Comments: 0 1

How to Send a Jewelry Email Campaign, From Planning Through Execution

Episode #245 – “How to Send a Jewelry Email Campaign, From Planning Through Execution”

To learn more about “Jewelry Marketing Jumpstart”, visit for all the details.

Welcome to Episode #245. Today, we’ll be getting into the intricate workings of crafting successful email campaigns that truly make a difference for your jewelry brand, all the way from the planning stages through the actual sending of the email to your subscribers.

In the previous episode, we laid the foundation by exploring the undeniable relevance of email for jewelry brands, sharing my personal favorite email marketing platform, and unveiling some essential tips and best practices.

But today we’ll be delving into the art of planning, executing, and delivering captivating emails straight to the inboxes of your eager subscribers. I’ll be sharing exactly how I set my clients up for email marketing success that drives results.

I’ll be covering:

  • Where do the ideas for jewelry email campaigns come from?
  • How far in advance are we planning, creating, and scheduling an email?
  • What are the steps we take to ensure the email is as impactful as possible?

From now through early July of this year, I’ll be rolling out a free (yes FREE) six-month, podcast-guided program called “Jewelry Marketing Jumpstart” which will involve weekly audio and video lessons as well as companion PDF downloads for each new episode. 

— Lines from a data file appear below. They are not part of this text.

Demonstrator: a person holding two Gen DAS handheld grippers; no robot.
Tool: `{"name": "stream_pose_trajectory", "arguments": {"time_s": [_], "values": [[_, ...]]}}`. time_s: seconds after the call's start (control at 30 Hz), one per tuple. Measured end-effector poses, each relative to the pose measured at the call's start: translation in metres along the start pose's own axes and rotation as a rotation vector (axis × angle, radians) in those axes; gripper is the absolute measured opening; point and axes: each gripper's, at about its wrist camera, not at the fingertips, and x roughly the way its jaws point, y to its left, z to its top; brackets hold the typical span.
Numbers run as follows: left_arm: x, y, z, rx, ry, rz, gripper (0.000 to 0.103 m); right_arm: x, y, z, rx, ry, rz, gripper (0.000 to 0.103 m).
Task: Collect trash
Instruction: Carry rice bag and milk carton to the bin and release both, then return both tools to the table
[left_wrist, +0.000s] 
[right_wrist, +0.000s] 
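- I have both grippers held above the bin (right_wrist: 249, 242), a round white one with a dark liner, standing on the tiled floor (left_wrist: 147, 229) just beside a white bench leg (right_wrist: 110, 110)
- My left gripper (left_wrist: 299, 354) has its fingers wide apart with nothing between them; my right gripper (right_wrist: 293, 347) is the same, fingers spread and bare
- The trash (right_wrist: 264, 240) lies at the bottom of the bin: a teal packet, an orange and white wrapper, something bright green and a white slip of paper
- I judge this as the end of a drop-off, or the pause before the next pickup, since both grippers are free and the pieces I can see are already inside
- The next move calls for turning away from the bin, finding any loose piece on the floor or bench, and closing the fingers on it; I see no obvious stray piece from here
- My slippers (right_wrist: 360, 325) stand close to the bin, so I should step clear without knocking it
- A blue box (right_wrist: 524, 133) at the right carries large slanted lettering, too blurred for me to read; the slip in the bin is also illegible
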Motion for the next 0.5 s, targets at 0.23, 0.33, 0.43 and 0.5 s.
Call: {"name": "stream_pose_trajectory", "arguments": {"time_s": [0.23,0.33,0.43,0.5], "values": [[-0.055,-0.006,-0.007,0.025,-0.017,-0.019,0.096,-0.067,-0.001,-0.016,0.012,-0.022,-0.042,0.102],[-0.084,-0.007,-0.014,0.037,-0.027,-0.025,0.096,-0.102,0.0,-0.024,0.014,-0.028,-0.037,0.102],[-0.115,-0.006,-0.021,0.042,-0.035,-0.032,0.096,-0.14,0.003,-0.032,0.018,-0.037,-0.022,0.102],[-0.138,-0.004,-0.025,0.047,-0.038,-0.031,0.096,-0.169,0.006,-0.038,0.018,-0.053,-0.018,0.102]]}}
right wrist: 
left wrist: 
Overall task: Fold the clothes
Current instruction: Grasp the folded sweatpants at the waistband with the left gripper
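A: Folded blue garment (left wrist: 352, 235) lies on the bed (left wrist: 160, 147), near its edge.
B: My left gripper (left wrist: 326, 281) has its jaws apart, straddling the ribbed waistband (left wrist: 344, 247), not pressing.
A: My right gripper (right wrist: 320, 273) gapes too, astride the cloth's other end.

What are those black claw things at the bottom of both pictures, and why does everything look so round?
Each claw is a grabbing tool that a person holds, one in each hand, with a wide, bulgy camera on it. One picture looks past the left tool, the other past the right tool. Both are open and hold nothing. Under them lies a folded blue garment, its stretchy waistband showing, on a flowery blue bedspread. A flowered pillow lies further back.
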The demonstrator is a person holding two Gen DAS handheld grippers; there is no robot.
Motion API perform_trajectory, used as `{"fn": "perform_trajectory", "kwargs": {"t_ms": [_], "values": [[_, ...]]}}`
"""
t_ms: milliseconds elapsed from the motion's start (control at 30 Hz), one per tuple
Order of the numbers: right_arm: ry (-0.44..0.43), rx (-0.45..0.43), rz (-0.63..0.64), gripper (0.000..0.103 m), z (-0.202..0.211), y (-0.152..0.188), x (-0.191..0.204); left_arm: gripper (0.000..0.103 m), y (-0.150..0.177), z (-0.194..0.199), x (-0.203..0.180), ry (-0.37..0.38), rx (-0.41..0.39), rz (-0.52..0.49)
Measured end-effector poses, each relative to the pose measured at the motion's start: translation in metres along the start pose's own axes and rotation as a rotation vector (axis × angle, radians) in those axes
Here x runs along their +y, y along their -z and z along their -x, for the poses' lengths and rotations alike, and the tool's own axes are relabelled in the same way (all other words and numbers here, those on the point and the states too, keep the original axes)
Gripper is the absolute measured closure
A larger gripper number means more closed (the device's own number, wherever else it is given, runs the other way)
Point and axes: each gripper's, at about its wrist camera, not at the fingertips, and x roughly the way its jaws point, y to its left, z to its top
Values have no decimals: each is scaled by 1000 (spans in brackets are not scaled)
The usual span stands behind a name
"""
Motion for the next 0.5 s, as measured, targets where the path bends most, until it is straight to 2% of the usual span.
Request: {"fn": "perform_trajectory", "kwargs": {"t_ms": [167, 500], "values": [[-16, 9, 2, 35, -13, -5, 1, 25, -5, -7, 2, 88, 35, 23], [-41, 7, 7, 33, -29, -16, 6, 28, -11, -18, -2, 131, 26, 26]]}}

Sign Up for Jewelry Marketing Jumpstart –

Check out the transcript below.

Ready to break free from algorithms, vanity PR, and money-sucking ads? My name’s Laryssa Wirstiuk, and I’ve learned in 7 years of jewelry marketing that content is the crown jewel. My agency Joy Joya takes a holistic approach, leading with laser-focused storytelling, impactful content creation, and strategic content distribution. This method has worked for the solopreneur as well as the multi-million-dollar company, and now I’m sharing these systems and tactics with you. Here’s to standing out in the Sea of Sparkle.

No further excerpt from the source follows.